What with Jessica mourning lost love, Marlon reclaiming celibacy, newly single Anastasia getting on with her life/exhibiting first signs of psychotic break (testing make-up durability by slathering on cosmetics for extended walks in unseasonable temperatures; stealing traffic cones to hide in her room), and Nia force-feeding ham to dog Daisy for reasons we don't care to think about, there were only three roomies joining this episode's adventure: post-apocalyptic battle techniques midst zombie strewn wilderness, which we weren't aware Portland offered but probably would've guessed, had the subject come up. Tell the truth, so long as we sidestep further outrage over the ever-more-repellent portrait of our fair city as ground zero for the ugliest sorts of nerddom (and, frankly, that ship has sailed), there was something charming about the entire enterprise. We were happy to see Jordan alive, for one.

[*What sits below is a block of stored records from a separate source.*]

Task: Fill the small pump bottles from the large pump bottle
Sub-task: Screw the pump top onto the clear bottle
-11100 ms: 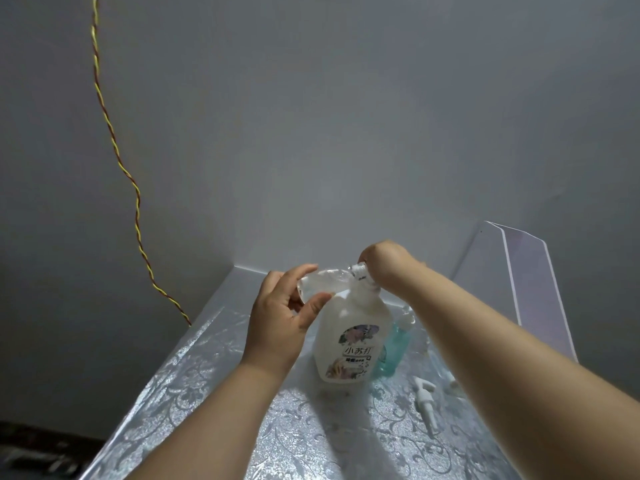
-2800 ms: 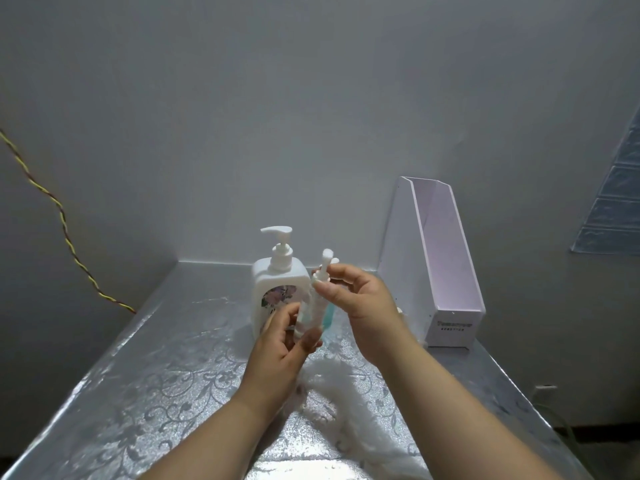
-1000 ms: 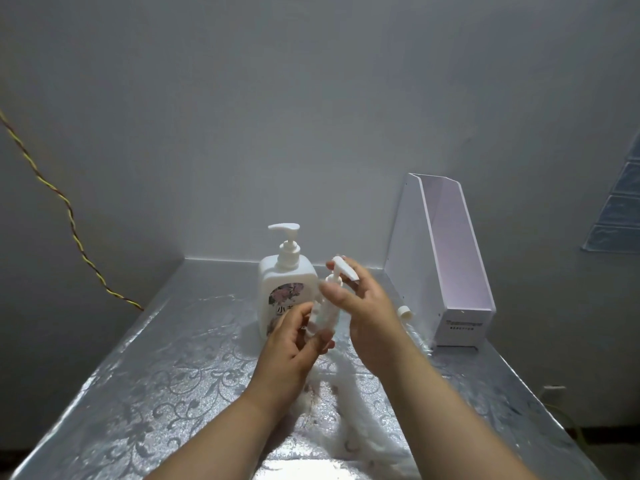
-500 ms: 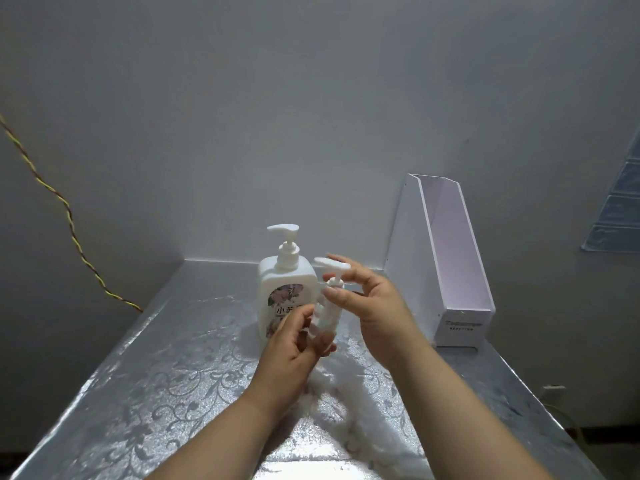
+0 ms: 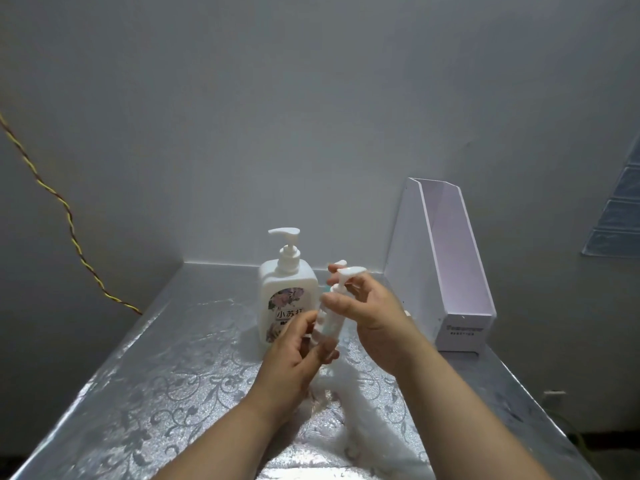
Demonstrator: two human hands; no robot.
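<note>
Pump head (image 5: 350,270) rotated since last frame. Left hand (image 5: 294,355) grips small pump bottle (image 5: 329,323) base; right hand (image 5: 374,310) pinches its collar. Large pump bottle (image 5: 287,299) just behind left hand; file box (image 5: 462,329) right of right hand.

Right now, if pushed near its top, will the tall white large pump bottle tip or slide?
Probably tips: the tall white large pump bottle stands upright, taller than wide. Pushed low, it may slide on the glossy silver patterned table cover.
</note>
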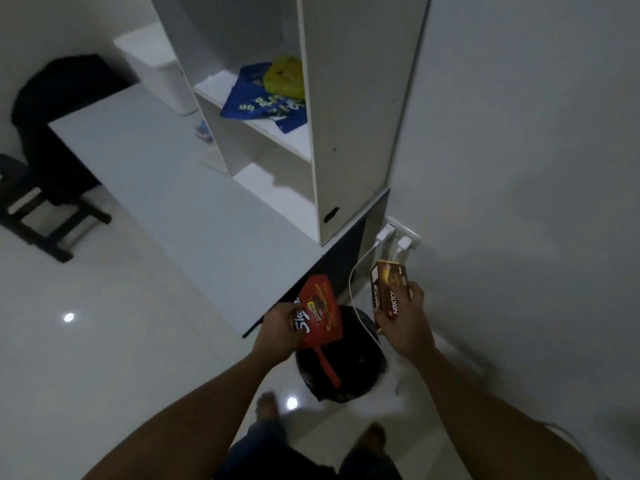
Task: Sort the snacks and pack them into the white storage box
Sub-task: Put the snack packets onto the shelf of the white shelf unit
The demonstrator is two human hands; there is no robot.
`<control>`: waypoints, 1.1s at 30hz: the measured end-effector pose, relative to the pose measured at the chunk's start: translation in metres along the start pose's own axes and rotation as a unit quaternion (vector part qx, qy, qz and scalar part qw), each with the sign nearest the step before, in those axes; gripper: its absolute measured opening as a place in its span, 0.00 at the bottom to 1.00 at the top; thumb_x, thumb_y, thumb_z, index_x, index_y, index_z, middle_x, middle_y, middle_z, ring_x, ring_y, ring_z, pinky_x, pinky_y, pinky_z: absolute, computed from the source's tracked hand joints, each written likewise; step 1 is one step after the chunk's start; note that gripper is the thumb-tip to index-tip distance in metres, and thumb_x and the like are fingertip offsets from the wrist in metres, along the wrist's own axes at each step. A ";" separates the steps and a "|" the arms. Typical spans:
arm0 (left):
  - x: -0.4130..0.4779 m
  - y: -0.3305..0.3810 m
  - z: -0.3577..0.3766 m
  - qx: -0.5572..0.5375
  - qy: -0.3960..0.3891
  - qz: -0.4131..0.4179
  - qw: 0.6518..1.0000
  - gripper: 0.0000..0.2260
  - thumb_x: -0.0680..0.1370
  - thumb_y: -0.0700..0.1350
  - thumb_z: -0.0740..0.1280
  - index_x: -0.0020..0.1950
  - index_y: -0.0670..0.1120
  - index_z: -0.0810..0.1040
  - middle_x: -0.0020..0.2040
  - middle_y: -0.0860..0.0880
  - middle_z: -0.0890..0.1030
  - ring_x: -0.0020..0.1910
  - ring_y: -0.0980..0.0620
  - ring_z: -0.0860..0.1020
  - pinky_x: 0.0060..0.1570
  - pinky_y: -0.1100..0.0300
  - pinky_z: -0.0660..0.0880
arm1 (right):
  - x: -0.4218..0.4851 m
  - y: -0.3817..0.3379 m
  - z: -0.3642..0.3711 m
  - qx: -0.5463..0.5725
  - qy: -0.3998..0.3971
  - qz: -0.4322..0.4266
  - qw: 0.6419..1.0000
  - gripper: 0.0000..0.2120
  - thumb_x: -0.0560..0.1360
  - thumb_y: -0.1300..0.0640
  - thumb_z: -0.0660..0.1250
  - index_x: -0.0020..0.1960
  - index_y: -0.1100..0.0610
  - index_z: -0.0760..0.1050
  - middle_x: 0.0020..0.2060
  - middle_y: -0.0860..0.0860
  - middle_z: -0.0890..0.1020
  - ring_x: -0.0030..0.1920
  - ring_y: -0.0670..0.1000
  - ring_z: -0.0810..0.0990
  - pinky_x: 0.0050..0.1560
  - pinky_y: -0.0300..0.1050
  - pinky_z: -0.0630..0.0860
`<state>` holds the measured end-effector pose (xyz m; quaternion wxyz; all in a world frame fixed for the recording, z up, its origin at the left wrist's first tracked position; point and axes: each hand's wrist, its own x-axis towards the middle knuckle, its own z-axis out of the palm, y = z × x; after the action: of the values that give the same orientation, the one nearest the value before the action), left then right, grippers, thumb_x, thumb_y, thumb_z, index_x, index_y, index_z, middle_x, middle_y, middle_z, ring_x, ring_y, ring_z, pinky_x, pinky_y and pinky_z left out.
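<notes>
Left hand (pixel 277 332) fingers pinch red pouch (pixel 318 306) by its edge; right hand (pixel 403 322) fingers wrap brown box (pixel 389 289). Pouch could slip into black bin (pixel 346 375) at its 6 o'clock.

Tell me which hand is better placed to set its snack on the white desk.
Left. The left hand grips the red packet right at the near corner of the white desk; the right hand holds the brown Nextar box farther off, beside the wall.

Home rm: white desk (pixel 166 188) w/ shelf unit (pixel 360 98), tiled floor (pixel 86 358), wall socket (pixel 403 237) w/ chargers
</notes>
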<state>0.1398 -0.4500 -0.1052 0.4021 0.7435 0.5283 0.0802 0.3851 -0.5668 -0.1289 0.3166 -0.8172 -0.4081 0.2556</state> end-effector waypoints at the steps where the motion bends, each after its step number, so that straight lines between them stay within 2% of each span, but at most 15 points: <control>1: -0.006 -0.001 0.008 0.003 0.000 -0.014 1.000 0.23 0.71 0.35 0.72 0.66 0.40 0.75 0.63 0.42 0.77 0.59 0.47 0.77 0.54 0.64 0.72 | 0.002 0.005 0.000 -0.006 -0.016 -0.012 1.000 0.38 0.74 0.50 0.72 0.78 0.44 0.56 0.73 0.49 0.56 0.66 0.62 0.73 0.58 0.59 0.80; 3: -0.016 -0.005 0.021 0.004 0.003 -0.047 0.999 0.24 0.72 0.37 0.72 0.67 0.40 0.74 0.64 0.42 0.76 0.59 0.46 0.77 0.52 0.65 0.72 | 0.006 0.009 0.003 -0.012 -0.055 -0.022 0.998 0.36 0.75 0.48 0.70 0.78 0.44 0.57 0.74 0.48 0.55 0.67 0.61 0.72 0.59 0.58 0.80; 6: -0.026 -0.009 0.034 -0.015 0.010 -0.099 0.995 0.26 0.72 0.41 0.75 0.68 0.39 0.72 0.63 0.43 0.76 0.59 0.46 0.78 0.50 0.65 0.72 | 0.009 0.010 0.015 -0.005 -0.110 -0.010 0.994 0.32 0.75 0.48 0.70 0.76 0.47 0.63 0.75 0.49 0.55 0.67 0.60 0.73 0.62 0.55 0.78; 10: -0.031 -0.014 0.044 -0.036 0.015 -0.146 0.989 0.28 0.69 0.46 0.79 0.66 0.40 0.75 0.61 0.44 0.77 0.58 0.47 0.78 0.52 0.64 0.72 | 0.017 0.009 0.031 -0.023 -0.188 -0.009 0.982 0.26 0.74 0.46 0.72 0.69 0.49 0.71 0.73 0.49 0.58 0.65 0.58 0.75 0.61 0.52 0.78; 12: -0.029 -0.019 0.048 -0.043 0.024 -0.162 0.986 0.31 0.65 0.50 0.81 0.64 0.42 0.76 0.59 0.45 0.78 0.56 0.47 0.79 0.51 0.64 0.74 | 0.022 0.009 0.038 -0.039 -0.221 -0.016 0.974 0.24 0.74 0.48 0.72 0.68 0.53 0.73 0.70 0.52 0.60 0.63 0.57 0.76 0.60 0.46 0.76; 14: -0.027 -0.029 0.054 -0.053 0.020 -0.185 0.981 0.30 0.63 0.54 0.81 0.61 0.45 0.79 0.57 0.47 0.80 0.54 0.49 0.81 0.51 0.63 0.77 | 0.028 0.008 0.045 -0.061 -0.244 -0.022 0.968 0.25 0.74 0.48 0.72 0.68 0.54 0.73 0.69 0.53 0.62 0.62 0.56 0.75 0.59 0.44 0.76; 17: -0.025 -0.036 0.062 -0.074 0.021 -0.203 0.976 0.23 0.63 0.50 0.82 0.54 0.45 0.82 0.50 0.52 0.81 0.49 0.53 0.81 0.45 0.65 0.76 | 0.037 0.008 0.055 -0.088 -0.278 -0.021 0.956 0.24 0.73 0.47 0.72 0.66 0.54 0.74 0.68 0.53 0.64 0.62 0.56 0.75 0.62 0.51 0.77; 20: -0.026 -0.038 0.066 -0.110 0.022 -0.221 0.969 0.22 0.64 0.45 0.82 0.55 0.43 0.81 0.48 0.53 0.76 0.49 0.54 0.79 0.41 0.70 0.71 | 0.049 0.011 0.063 -0.112 -0.304 -0.025 0.946 0.22 0.73 0.46 0.71 0.64 0.51 0.75 0.68 0.52 0.64 0.63 0.56 0.75 0.60 0.55 0.79; 22: -0.028 -0.043 0.073 -0.134 0.011 -0.241 0.961 0.24 0.62 0.48 0.82 0.54 0.44 0.80 0.49 0.54 0.77 0.48 0.55 0.80 0.41 0.71 0.73 | 0.058 0.015 0.069 -0.134 -0.332 -0.012 0.934 0.20 0.73 0.45 0.71 0.62 0.51 0.76 0.68 0.52 0.64 0.61 0.55 0.76 0.59 0.53 0.80; 26: -0.030 -0.048 0.093 -0.191 0.003 -0.280 0.941 0.23 0.59 0.55 0.84 0.48 0.48 0.83 0.43 0.54 0.83 0.40 0.61 0.82 0.36 0.74 0.75 | 0.074 0.023 0.077 -0.174 -0.374 0.000 0.911 0.22 0.68 0.38 0.72 0.55 0.52 0.80 0.65 0.50 0.65 0.53 0.52 0.79 0.56 0.50 0.80; 30: -0.025 -0.045 0.120 -0.211 0.033 -0.324 0.921 0.22 0.60 0.51 0.83 0.49 0.46 0.82 0.44 0.53 0.83 0.43 0.56 0.83 0.42 0.64 0.81 | 0.095 0.029 0.083 -0.203 -0.405 -0.035 0.891 0.20 0.72 0.42 0.71 0.56 0.54 0.80 0.64 0.51 0.66 0.54 0.53 0.78 0.56 0.47 0.78; 33: -0.016 -0.030 0.136 -0.222 0.045 -0.352 0.908 0.18 0.65 0.47 0.81 0.50 0.46 0.78 0.44 0.57 0.78 0.43 0.58 0.79 0.40 0.73 0.75 | 0.112 0.034 0.086 -0.237 -0.440 -0.057 0.864 0.15 0.74 0.44 0.69 0.53 0.55 0.80 0.64 0.55 0.69 0.50 0.51 0.78 0.48 0.41 0.76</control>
<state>0.1859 -0.5295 -0.2110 0.5347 0.3962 0.7419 0.0817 0.4040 -0.4635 -0.2294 -0.0847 -0.6457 -0.5991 0.4658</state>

With any other new Portlander trailing substance abuse problems and unspeakable inner torment, unexplained disappearances and suddenly calmed demeanor would bring about certain questions. With Jordan, we can't be the only ones to guess heroin, but he seems so much more tolerable these days. In any event, the thought of massacring the undead brought him back to life quickly enough, and, for the first time in ages, neither Averey nor Johnny seemed about to cry. Indeed, their off-handed adoration, romance swelling with every burst of staged violence, inspired first glimpse into one way the pair might survive the end of the Real World.

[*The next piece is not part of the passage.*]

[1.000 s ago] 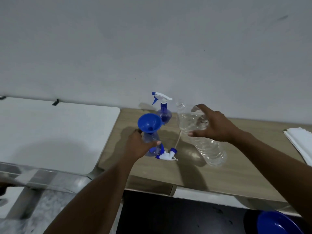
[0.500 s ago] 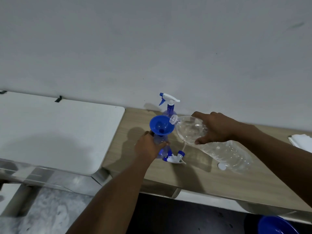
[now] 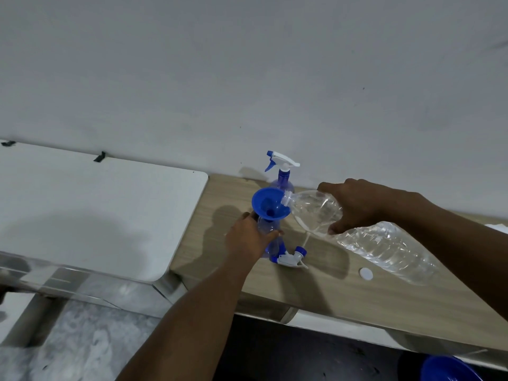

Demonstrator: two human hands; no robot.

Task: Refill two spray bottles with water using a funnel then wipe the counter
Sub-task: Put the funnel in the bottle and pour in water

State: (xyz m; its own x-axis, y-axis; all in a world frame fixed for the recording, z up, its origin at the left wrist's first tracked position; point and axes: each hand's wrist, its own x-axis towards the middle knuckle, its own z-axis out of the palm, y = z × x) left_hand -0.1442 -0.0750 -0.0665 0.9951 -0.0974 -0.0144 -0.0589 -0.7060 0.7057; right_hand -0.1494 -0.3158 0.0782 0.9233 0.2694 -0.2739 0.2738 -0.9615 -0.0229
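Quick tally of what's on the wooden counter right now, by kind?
Spray bottles: 2 (one held, one at the wall)
Funnel: 1
Water bottle: 1
Loose sprayer head: 1
White cap: 1
Total: 6

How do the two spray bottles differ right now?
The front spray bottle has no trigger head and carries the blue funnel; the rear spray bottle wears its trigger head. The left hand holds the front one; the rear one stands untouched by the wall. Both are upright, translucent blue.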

It doesn't take much to see that the problems of seven crazy, mixed-up strangers picked to live in a house won't amount to a hill of beans. Fame is fleeting, celebrity drawn from reality programming exponentially so, and the peculiar endurance of MTV as perennial arbiter of the safely cutting-edge demands continual sacrifice of the newly enthroned. All pop culture presumes a certain amount of planned obsolescence, but the House That Jacko Built guarantees any societal renown shall turn to ashes, and we rather doubt this current crop would enjoy or even fully comprehend their ephemeral cachet anyways. All the same, it's near impossible to plot out some future accomplishments or lasting happiness by which our headstrong dreamers of inchoate purpose wouldn't view their time in the loft as their lives' signal moments. While past casts' appeared to write off experiences as equivalent to a gap-year lark or internship stepping stone, this bedraggled septet seems destined to be shipped back from whence they came no closer to understanding themselves or how they might make their mark upon society. Still, if there's anything to be learned from our town, success is a movable feast.

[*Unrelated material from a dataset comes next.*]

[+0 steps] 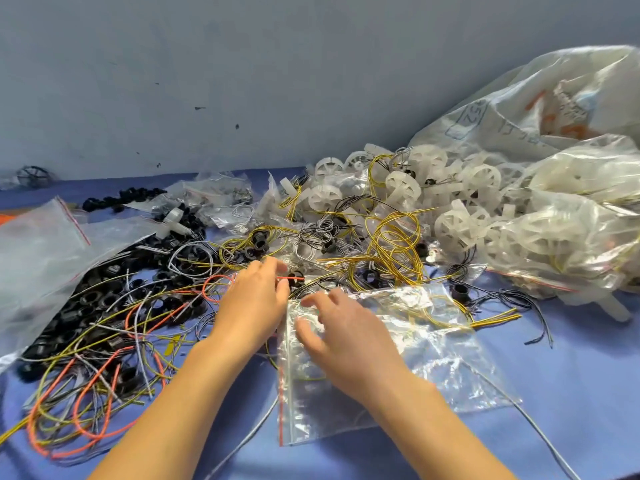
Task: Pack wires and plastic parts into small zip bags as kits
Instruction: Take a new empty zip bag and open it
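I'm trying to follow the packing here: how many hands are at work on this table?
2. The right hand lies on the clear zip bag in front; the left hand, just beside it, pinches an orange wire. No other hand shows.

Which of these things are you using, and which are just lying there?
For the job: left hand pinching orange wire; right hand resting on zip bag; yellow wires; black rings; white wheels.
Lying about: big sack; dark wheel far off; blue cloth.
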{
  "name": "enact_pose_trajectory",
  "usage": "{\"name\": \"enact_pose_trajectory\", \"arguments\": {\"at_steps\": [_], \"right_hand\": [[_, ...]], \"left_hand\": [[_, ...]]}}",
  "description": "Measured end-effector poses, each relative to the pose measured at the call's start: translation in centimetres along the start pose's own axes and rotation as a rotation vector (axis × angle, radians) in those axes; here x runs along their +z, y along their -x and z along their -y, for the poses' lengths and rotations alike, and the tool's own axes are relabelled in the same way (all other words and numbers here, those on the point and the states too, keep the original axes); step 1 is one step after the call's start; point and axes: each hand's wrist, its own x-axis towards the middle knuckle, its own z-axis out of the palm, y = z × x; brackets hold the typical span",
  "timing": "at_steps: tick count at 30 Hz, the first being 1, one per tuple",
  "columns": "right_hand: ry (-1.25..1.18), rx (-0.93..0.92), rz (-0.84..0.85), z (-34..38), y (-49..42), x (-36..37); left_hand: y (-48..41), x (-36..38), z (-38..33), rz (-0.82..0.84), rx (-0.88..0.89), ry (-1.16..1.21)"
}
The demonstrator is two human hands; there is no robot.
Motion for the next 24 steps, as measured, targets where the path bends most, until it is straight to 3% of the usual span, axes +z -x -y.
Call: {"name": "enact_pose_trajectory", "arguments": {"at_steps": [3,9,24], "right_hand": [[0.075,0.103,0.058,1.3,-0.1,1.3],[0.189,0.179,0.050,2.9,0.1,2.0],[-0.196,0.189,-0.001,0.3,0.8,0.3]], "left_hand": [[-0.2,0.6,0.2,0.061,-0.021,-0.059],[0.0,0.5,1.1,0.026,0.013,-0.073],[0.5,0.6,1.7,-0.042,0.002,-0.097]]}}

For all the compounded small tragedies of frustrated passions on display this season, the pageant of loveless sociopathy only ever brightened those few moments of genuine delight awakened between Johnny and Averey when their relationship became something more than convenient, and, while we'd ordinarily dismiss any chances of a golden anniversary due to each partner's intractable selfishness, all that's truly needed would be just the slightest effort on both sides. Under normal circumstances, some combination of unfettered impulses and self-destructive tendencies would surely lead the couple down darkened paths, but, on some level, Johnny and Averey must realize that their only opportunity to look back at this season with fondness—to, for want of a better term, win the Real World—lies with the promise of a long and lasting love affair. If they can manage to do what it takes to stay together and find within one another that last desperate connection to a sense of illusory importance, there might be a happy ending yet. In the weirdest way, they'll always have Portland.